In all, the Lord performed 17 miracles in the course of freeing captive Israel. There was turning the staff into the snake and the river into blood; invading the land with the frogs, the lice, the flies, and the grasshoppers; the murrain among the cattle, the boils among the people, the hailstorm, the three days of darkness, and the slaying of every firstborn. Also there was the miraculous dispersal of the frogs, the flies, the grasshoppers, and the hailstorms, which should all be considered as their own wonders. Then there were the pillars of cloud and fire to guide Israel and, finally, the parting of the Red Sea.

All of these wonders cleaved through the land like a sword, with two distinct effects for each miracle. On the one hand they were destructive and damning for the Egyptians, but on the other hand they were liberating and life-saving for the Israelites. God’s miracles often work this way, simultaneously condemning the guilty while redeeming the innocent.

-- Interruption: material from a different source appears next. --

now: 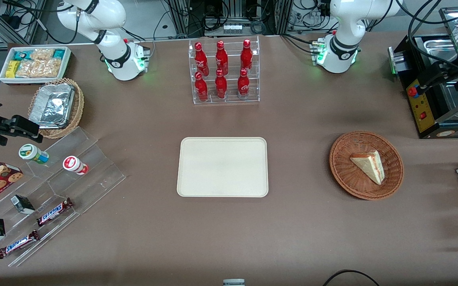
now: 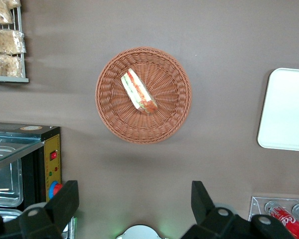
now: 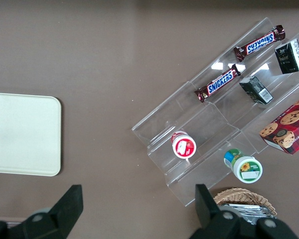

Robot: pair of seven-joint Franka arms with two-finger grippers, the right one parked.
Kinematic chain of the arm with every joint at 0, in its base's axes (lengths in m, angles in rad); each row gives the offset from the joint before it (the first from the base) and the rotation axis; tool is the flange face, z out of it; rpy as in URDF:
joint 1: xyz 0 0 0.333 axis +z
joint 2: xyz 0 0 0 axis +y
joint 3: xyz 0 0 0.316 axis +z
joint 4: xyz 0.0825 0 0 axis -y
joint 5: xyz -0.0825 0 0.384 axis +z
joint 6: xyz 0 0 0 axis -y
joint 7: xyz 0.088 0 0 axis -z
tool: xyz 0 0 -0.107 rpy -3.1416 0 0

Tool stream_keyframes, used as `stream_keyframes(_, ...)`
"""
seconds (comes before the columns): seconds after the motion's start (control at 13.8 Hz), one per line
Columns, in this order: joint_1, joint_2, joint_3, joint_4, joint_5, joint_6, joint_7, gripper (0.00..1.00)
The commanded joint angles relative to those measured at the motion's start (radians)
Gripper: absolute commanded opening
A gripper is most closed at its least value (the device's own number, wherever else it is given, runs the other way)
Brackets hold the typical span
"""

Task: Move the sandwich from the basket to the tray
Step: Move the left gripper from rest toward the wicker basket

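sandwich [image 1: 369,166], pale wedge, red-green edge, in basket [image 1: 344,171]; end effector [image 2: 134,201] open above.

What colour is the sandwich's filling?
Red-pink and green, between pale bread on the sandwich in the basket; clearest in the left wrist view, where the open pincer hovers above.

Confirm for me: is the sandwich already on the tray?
No: the sandwich lies in the basket, the tray is bare, and the hand hangs open above the table beside the basket.
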Motion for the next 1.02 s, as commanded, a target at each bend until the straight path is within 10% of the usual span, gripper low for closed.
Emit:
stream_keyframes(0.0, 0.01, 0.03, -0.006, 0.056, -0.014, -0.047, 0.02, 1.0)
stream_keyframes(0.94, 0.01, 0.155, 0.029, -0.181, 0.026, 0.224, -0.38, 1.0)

Each of us should endeavor to make sure we are on the right side of things before God’s judgment is laid out, that we may be the benefactor of His wonders and not the victims.

The Fall of Pharaoh)

Speaking of being on the wrong side of God’s judgments, Pharaoh already began on the wrong side by continuing his forefathers’ enslavement of the Israelites, and he only made things worse from there. As I’ve mentioned before, his story is a theme of pride and of refusal to submit to the Lord’s will. He continually grinds himself against God’s immovable rock until it completely breaks him. It seems that he even lost his life, all because he was so stubborn as to march himself right into the jaws of death!

It seems feasible that Pharaoh would have initially doubted the Lord’s ability to make good on His promises. Pharaoh probably genuinely trusted in the power of his own gods, attributing to them the great success that Egypt had enjoyed, confident that they would prevail over the God of his measly slaves. But it seems impossible that he could have held this view all the way throughout. Through one defeat after another, he must have known that he was fighting a losing battle. In fact, on multiple occasions he admitted the worthiness and superiority of Israel’s God, so at least a part of him seems to have known that he would only be hurt if he continued to stand in defiance. And he still did anyway. One has to conclude that at some point Pharaoh was not defying the Lord from a place of belief or pragmatism or rationality. Pharaoh persisted in his defiance because his pride was more precious to him than the life of his people, of his firstborn son, and even of himself.

There are many people today who profess to reject God on a strictly practical basis. They claim that they do not believe in Him simply because they do not have sufficient evidence to do so. When pressed, however, many of them will admit that even if they were given sufficient evidence, they still would not become His disciples. It isn’t really about a lack of evidence, but an intense emotional rejection to the idea of submitting oneself to God’s will, even when God’s reality is undeniable. Some people, like Pharaoh, defy God just to defy God, unwilling to comply because they have molded themselves to be His enemy, and they would rather suffer and die than surrender.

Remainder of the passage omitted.